Oracle9i string declarations

Beginning with Oracle9i, you have the option when declaring string variables of specifying whether your length is in terms of bytes or in terms of characters. For example, to declare a CHAR variable capable of holding 50 bytes, you can do the following:

feature_name CHAR(50 BYTE)

However, if you want to be certain that your variable can hold 50 characters from the underlying character set, you would declare as follows:

feature_name CHAR(50 CHAR)

And what of the following simple declaration?

feature_name CHAR(50)

This is ambiguous unless you know a critical piece of information about how the database has been configured. You need to know the setting of the NLS_LENGTH_SEMANTICS parameter, which you can find using the following query:

SQL> SELECT * 2 FROM nls_session_parameters 3 WHERE parameter = 'NLS_LENGTH_SEMANTICS'; PARAMETER VALUE------------------------------ ------------------NLS_LENGTH_SEMANTICS BYTE

A value of BYTE is the default NLS_LENGTH_SEMANTICS setting, indicating that byte semantics are the default and that CHAR(50) is the same as CHAR(50 BYTE). A value of CHAR indicates character semantics, in which case CHAR(50) would be interpreted as CHAR(50 CHAR). Be aware that your DBA can change the NLS_LENGTH_SEMANTICS setting from its default using an ALTER SYSTEM command; you yourself can change it at the session level via the ALTER SESSION command. If you have any doubts about NLS_LENGTH_SEMANTICS, query the NLS_SESSION_PARAMETERS view for the current setting.
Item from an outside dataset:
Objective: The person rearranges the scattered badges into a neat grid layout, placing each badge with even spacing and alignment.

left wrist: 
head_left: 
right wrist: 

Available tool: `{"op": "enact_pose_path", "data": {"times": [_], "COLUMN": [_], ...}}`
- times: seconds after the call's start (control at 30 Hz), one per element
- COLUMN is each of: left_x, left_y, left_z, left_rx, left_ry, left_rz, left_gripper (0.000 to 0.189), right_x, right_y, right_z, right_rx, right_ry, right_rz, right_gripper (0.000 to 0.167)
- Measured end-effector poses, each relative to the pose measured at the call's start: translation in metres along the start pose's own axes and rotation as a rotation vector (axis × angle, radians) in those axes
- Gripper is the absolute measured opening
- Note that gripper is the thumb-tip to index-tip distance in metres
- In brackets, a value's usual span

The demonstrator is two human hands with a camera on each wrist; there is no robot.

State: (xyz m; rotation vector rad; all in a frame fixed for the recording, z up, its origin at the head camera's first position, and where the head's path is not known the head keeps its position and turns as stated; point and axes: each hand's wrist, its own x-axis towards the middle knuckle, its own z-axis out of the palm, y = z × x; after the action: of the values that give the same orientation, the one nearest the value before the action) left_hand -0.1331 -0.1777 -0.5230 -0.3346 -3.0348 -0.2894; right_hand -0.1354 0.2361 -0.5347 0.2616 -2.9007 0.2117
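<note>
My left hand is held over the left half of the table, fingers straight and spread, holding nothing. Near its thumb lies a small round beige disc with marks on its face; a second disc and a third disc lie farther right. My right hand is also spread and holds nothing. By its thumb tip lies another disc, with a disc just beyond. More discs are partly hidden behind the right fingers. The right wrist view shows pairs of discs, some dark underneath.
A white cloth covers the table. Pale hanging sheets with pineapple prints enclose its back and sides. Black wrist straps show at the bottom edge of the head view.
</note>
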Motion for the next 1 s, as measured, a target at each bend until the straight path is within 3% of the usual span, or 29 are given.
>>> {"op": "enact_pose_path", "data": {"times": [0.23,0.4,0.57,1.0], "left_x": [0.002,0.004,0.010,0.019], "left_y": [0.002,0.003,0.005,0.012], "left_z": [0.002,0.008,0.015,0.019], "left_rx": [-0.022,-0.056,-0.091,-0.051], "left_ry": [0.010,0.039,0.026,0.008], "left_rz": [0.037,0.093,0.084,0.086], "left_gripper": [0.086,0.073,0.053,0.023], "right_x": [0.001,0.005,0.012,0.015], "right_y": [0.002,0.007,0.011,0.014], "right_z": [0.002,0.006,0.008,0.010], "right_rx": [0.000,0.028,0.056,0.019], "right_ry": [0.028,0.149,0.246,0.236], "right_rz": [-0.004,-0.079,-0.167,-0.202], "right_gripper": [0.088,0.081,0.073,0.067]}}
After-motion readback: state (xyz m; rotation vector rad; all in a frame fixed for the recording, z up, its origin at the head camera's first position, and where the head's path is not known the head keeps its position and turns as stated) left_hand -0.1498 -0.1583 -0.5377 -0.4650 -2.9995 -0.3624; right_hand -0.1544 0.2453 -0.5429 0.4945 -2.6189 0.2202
Your use of the BYTE and CHAR qualifiers has an effect that outlasts a variable's declaration. The qualifiers also affect the way in which certain string functions treat the variables and whether CHAR variables are padded (or not padded) with spaces to their maximum length. Consider the following two tables, created on a system using UTF-8 as the database character set:

SQL> DESCRIBE utest Name Null? Type ----------- -------- -------------- UCHAR CHAR(1 CHAR) SQL> DESCRIBE utest2 Name Null? Type ----------- -------- -------------- UCHAR2 CHAR(3)

One column has been declared using character semantics, while the other has been declared using byte semantics. Yet both columns consume three bytes, as the following data dictionary query demonstrates:

SQL> SELECT table_name, column_name, data_length, char_length, char_used 2 FROM user_tab_columns 3 WHERE column_name IN ('UCHAR','UCHAR2'); TABLE_NAME COLUMN_NAM DATA_LENGTH CHAR_LENGTH CHAR_USED---------- ---------- ----------- ----------- ---------UTEST UCHAR 3 1 CUTEST2 UCHAR2 3 3 B

You can see that both columns use three bytes (DATA_LENGTH), and that Oracle has kept track of whether character or byte semantics were used to declare the columns (CHAR_USED).
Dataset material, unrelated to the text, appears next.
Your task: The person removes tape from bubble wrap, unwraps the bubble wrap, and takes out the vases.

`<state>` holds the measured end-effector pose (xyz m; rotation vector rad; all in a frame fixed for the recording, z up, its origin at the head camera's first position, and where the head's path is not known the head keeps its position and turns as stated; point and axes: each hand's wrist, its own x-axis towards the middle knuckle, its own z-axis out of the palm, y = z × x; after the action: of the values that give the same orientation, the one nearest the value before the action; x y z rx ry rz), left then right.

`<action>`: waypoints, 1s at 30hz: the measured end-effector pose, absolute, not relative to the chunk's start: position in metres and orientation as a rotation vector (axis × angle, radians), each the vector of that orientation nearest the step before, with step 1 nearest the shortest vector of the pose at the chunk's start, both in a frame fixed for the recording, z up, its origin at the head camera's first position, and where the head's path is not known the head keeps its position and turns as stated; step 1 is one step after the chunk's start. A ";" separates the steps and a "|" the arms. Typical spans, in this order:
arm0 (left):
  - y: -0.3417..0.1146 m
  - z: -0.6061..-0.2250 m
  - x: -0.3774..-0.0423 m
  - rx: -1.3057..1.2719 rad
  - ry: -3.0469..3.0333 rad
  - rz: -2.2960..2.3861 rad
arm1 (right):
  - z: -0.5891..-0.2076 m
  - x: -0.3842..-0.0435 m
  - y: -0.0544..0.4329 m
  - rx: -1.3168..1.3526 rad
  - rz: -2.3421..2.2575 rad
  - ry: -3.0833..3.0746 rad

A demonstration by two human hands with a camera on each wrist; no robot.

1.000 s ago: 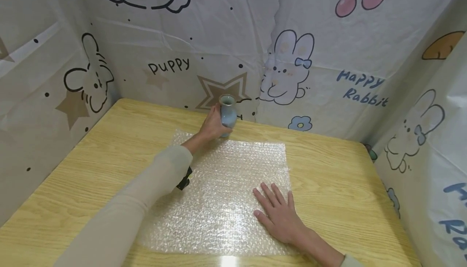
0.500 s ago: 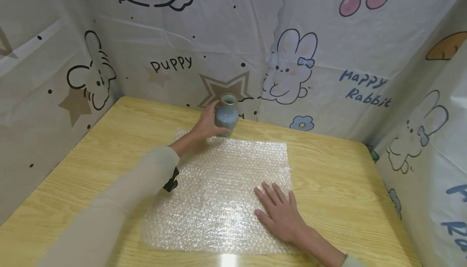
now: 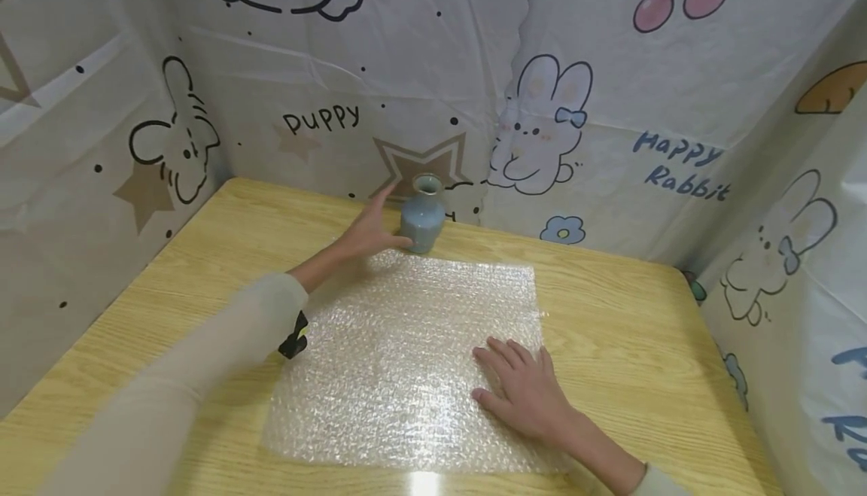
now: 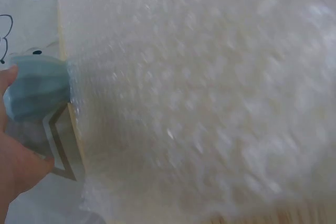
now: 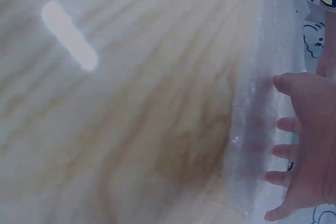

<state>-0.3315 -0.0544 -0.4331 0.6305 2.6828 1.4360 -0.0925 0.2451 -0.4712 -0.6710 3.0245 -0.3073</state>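
Note:
A blue-grey ceramic vase with a flared neck stands upright at the far edge of a sheet of bubble wrap. Just left of it is my left hand, thumb and fingers spread and holding nothing, the thumb tip right at the vase's lower side. In the left wrist view the vase appears sideways beside the spread left hand. My right hand rests on the wrap's right side, fingers apart and slightly bent. The right wrist view shows its fingertips on the wrap.
Under the wrap lies a wood-grain table. A printed cloth with cartoon figures rises close behind the vase and along both sides. A black device sits by the left forearm.
My left hand has let go of the vase and drawn back to the left, its fingers spreading. The vase stays by the wrap's far edge. The right hand's fingers have bent slightly.

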 end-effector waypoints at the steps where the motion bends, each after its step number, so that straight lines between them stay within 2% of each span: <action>1: -0.057 -0.433 -0.331 0.640 2.682 1.437 | -0.470 -0.094 0.245 -0.677 -0.286 3.031; 17: -0.079 -0.428 -0.336 0.656 2.906 1.128 | -0.445 -0.114 0.245 -0.696 -0.282 3.056; 30: -0.075 -0.405 -0.342 0.437 3.011 0.979 | -0.424 -0.150 0.258 -0.764 -0.317 3.156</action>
<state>-0.3420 -0.0754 -0.4051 0.4373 3.0114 0.9788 -0.1503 0.2577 -0.4238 -0.7642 3.1559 -0.3170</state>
The following PL/SQL code snippet shows the effect of the differing semantics on the operation of the LENGTH function:

DECLARE uchar utest.uchar%TYPE; uchar2 utest2.uchar2%TYPE;BEGIN uchar:= 'ã'; uchar2:= 'ã'; DBMS_OUTPUT.PUT_LINE(LENGTH(uchar)); DBMS_OUTPUT.PUT_LINE(LENGTH(uchar2)); DBMS_OUTPUT.PUT_LINE(LENGTHB(uchar)); DBMS_OUTPUT.PUT_LINE(LENGTHB(uchar2));END;

The output is:

1223

The key to understanding this output lies in knowing that the LENGTH function (which you'll learn more about later in this chapter) always returns the length of a string in terms of characters. Likewise, LENGTHB counts the number of bytes occupied by the characters in a string, not the number of bytes used to declare the string. Here are some things to note about this code example:

· The uchar and uchar2 variable declarations are based on the underlying database columns. Therefore, each variable occupies three bytes.

· Both variables are set to the single character ã, which is represented in Unicode UTF-8 using two bytes.

· Because uchar was declared using character semantics, its length is reported in terms of characters. ã is one character. The length of uchar will always be one character.

· Because uchar2 was declared using byte semantics, there is one byte left over after the two-byte character ã. This extra byte is filled with a space character (as is always the case with extra bytes in CHAR strings). The resulting length, however, is still reported in terms of characters.

· The fact that both variables consume three bytes is not reflected in the values returned by LENGTH because that function is counting characters, not bytes.

· LENGTHB returns the length of each variable in terms of bytes, but the semantics used to declare each variable still affect the results. LENGTHB counts not the number of physical bytes occupied by the variable, but rather the number of bytes occupied by each variable's value. The value ã in uchar is two bytes long. The value in uchar2, however, is ã followed by a space character, for a total of three bytes.

Because of the confusion that can arise when character and byte semantics are mixed, Oracle recommends that you not use the CHAR and BYTE qualifiers and instead rely on the database default, which you can set using NLS_LENGTH_SEMANTICS. There isn't yet a large enough body of knowledge on this issue to enable us to agree or disagree with Oracle's recommendation. However, we strongly believe that if you are using multibyte character sets, you must familiarize yourself with the issues we've described in this section, and understand how the CHAR and BYTE qualifiers affect the operation of string variables.